Okay, that’s the sum total of what I know, or can find out, about the music at our rock festival. Now here’s one last quirky thing before I get to what is probably the definitive (for now – until you people share your knowledge and memories) accounting of the Rock Acres Peace Festival. Believe it it not, the obscure rock festival on the outskirts of Queensborough is cited in a 1987 article in the McGill (University) Law Journal, headlined “From Delegatus to the Duty to Make Law.” (Boy, that sounds like a real page-turner. Read it here!) I’m afraid life is too short for me to actually absorb the article (which looks to be brutally dull) and find out what it’s about, but I can tell you that our rock festival and the legal case it entailed (Madoc v. Quinlan) is cited on Page 62.
All right, on to some actual rock-festival reportage!
At one point during my research the internet coughed up this text…

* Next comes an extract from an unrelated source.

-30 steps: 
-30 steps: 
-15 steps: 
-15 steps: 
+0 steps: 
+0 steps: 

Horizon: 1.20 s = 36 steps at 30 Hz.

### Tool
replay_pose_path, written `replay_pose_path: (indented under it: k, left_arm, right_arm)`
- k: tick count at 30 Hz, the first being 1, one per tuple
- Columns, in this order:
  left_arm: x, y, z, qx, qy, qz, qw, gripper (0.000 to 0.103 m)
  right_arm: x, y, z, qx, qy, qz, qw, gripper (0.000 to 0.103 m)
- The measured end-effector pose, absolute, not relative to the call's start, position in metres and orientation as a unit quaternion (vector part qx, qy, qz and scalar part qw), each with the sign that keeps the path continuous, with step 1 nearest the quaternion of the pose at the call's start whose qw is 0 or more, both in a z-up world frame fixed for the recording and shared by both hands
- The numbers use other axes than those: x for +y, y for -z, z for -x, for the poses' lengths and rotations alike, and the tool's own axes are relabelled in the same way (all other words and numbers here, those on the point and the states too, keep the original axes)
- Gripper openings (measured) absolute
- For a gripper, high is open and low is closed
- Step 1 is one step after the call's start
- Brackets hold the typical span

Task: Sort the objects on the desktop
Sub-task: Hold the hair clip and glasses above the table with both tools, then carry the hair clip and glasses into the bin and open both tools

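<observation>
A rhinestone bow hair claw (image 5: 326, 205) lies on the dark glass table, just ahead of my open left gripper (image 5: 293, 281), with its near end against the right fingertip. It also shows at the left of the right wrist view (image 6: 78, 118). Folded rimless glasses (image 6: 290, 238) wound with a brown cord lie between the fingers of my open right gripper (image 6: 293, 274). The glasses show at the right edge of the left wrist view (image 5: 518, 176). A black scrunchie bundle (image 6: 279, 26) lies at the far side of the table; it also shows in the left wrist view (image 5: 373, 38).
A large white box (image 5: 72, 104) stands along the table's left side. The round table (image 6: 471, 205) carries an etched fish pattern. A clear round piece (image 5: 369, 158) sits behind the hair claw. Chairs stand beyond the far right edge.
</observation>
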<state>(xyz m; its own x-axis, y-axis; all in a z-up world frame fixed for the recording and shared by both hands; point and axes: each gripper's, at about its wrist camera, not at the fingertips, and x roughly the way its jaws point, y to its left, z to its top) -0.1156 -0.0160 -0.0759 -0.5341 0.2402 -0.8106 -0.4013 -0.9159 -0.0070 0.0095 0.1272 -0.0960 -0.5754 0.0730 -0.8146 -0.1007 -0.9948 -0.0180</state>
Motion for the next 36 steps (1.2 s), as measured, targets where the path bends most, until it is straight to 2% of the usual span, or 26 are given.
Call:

…which I immediately recognized as pages from the excellent history of Madoc Village and Madoc Township called Way Back When…, a book written as a summer-job project by two of my contemporaries at Centre Hastings Secondary School in Madoc, Ardith McKinnon and Garnet Pigden. The book, published in 1975 and an invaluable resource for local history, is long out of print and desperately hard to find. (Copies start at $60 on used-book site abebooks.com, and go up to $100. So you can imagine why I almost went into hysterics of joy when I found a copy for a dollar a few months ago at a Madoc yard sale.)
Way Back When… has a lengthy report on the festival – 11 pages’ worth. It really seems like Ardith and Garnet did their homework. There is so much interesting detail! Obviously there’s way too much text for me to reproduce it all here, but let me give you some highlights in point form:
- The municipal authorities learned by accident – literally – of the plan by the Quinlan boys to hold the festival. In February 1971 posters and tickets for the event were found by the OPP in a car Leon Quinlan had been driving that was involved in a minor crash.
- Once the secret was out, the Quinlans reported that they had been advertising the festival across North America since September 1970. “They said that they were prepared to spend $3,600.00 to hire thirty off-duty police to patrol the farm in three shifts daily…They were supposed to have planned four tenting areas, a service area for police, and for medical facilities, plus two sound stages, water and sanitary facilities,” Way Back When… says.
- Madoc Township council immediately started looking into what it could do to put the kibosh on the Quinlans’ plans, at the behest of the populace: “Angry and terrified township residents began besieging the council members to try and stop the event.”
- The township and county councils and the medical officer of health subsequently passed various bylaws and established regulations setting out strict rules for extra policing, insurance, sanitation, etc. They were doubtless aimed at making it impossible for the Quinlans to comply, and sure enough, they did not meet the various deadlines and whatnot. The township then tried to get an injunction to ban the festival – and won its case.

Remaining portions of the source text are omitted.